The magic happens with the createViteProxy function, where we return a new http.HandlerFunc that sends the request through a SingleHostReverseProxy that points to the Vite dev server. This means that all requests the Front function handles will be sent to the Vite server; this allows all the hot reload goodness that Vite provides to work out of the box.

How Do You Switch Between the Two ?

Here’s the fun part: you let the compiler do it! gif

On its latest versions, Go supports a feature called build constraints. These are values that you can pass your go build command and that can influence which files the compiler will include. When I shared the whole code file, I might have lied; there are actually three more lines you might need to have at the top of the file:

//go:build dev
//+build dev

// the rest of the code goes here

The two comments above are the two syntaxes for build constraints. These tell the compiler to only include this file if this constraint is passed to the build function: here’s how you would run this:

go build -tags dev

Once you add the reverse condition on the “production” logic, you’re done!
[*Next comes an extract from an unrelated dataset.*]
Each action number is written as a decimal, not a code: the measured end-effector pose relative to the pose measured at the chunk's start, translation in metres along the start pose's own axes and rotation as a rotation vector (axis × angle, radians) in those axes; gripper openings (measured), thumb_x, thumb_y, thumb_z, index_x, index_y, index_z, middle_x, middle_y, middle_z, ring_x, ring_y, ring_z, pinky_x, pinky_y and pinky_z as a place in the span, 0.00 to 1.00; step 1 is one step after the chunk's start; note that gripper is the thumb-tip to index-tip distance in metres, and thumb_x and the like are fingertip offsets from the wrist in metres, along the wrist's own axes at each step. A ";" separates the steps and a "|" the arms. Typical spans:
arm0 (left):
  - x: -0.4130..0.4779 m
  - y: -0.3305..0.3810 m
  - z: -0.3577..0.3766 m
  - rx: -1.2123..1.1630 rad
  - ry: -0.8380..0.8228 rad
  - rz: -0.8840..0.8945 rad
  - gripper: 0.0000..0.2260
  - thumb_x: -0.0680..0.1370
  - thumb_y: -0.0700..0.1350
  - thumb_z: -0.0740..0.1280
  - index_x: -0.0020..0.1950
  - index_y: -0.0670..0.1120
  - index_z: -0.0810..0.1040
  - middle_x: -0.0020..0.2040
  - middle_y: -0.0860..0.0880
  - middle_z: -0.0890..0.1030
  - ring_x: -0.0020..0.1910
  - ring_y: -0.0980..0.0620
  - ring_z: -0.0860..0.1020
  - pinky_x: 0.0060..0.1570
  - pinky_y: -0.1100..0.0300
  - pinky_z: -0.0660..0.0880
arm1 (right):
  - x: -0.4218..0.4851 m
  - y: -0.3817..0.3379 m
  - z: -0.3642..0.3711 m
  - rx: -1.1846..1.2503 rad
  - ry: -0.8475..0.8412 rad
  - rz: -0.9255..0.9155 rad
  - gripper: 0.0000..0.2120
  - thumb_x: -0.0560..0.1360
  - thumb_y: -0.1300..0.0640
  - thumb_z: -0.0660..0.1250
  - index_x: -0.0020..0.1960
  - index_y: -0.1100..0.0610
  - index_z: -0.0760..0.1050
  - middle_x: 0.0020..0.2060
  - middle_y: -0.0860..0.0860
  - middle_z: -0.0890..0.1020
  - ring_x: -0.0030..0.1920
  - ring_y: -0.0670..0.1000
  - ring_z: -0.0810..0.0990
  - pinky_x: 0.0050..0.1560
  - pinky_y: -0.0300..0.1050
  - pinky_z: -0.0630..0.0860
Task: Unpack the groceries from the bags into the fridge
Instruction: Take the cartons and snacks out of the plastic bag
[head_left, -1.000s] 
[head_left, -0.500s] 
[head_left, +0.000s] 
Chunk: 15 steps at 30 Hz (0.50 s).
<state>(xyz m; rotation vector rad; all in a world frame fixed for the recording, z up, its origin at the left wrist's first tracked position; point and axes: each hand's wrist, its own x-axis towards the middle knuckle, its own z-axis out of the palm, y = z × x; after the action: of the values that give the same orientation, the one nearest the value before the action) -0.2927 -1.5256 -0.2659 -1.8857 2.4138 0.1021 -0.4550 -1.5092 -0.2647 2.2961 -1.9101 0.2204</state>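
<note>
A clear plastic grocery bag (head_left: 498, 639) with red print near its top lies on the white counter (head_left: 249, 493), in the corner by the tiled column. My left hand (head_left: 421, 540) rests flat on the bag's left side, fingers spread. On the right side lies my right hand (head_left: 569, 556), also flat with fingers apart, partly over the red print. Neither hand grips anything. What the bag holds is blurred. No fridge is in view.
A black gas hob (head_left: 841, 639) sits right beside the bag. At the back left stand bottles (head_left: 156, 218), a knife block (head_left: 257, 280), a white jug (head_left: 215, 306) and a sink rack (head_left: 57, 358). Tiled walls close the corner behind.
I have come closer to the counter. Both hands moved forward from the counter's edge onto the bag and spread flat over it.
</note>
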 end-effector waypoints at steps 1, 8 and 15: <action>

you can just add a ! before the constraint you’re checking

This is why I said it would be important to name the Front function the same in both files; if both files are in the same package, the rest of the program is completely oblivious to this switcharoo happening in dev or prod!

Should you do this ?

While this might almost look like magic, there are cases in which this might not be the ideal choice:

While I have addressed this a bit in the related section, I just want to point this out again.

This setup will obviously not work if you want to deploy your frontend code to a dedicated service (Vercel, Netflify etc), this will obviously not work.

Still, there are some cases where you might want this:

Weirdly, this could work really well with an offline-first approach; download the binary, run it on your system and just browse to localhost:3000 (or any other port) and you have your whole application running, no internet required (except if you’re connecting to external services, obviously)

It’s a binary.

With this setup, you have a backend and frontend living on the same port (and/or domain), meaning you don’t need to worry about CORS, proxy rules and whatever else causes mental breakdowns to developers nowadays.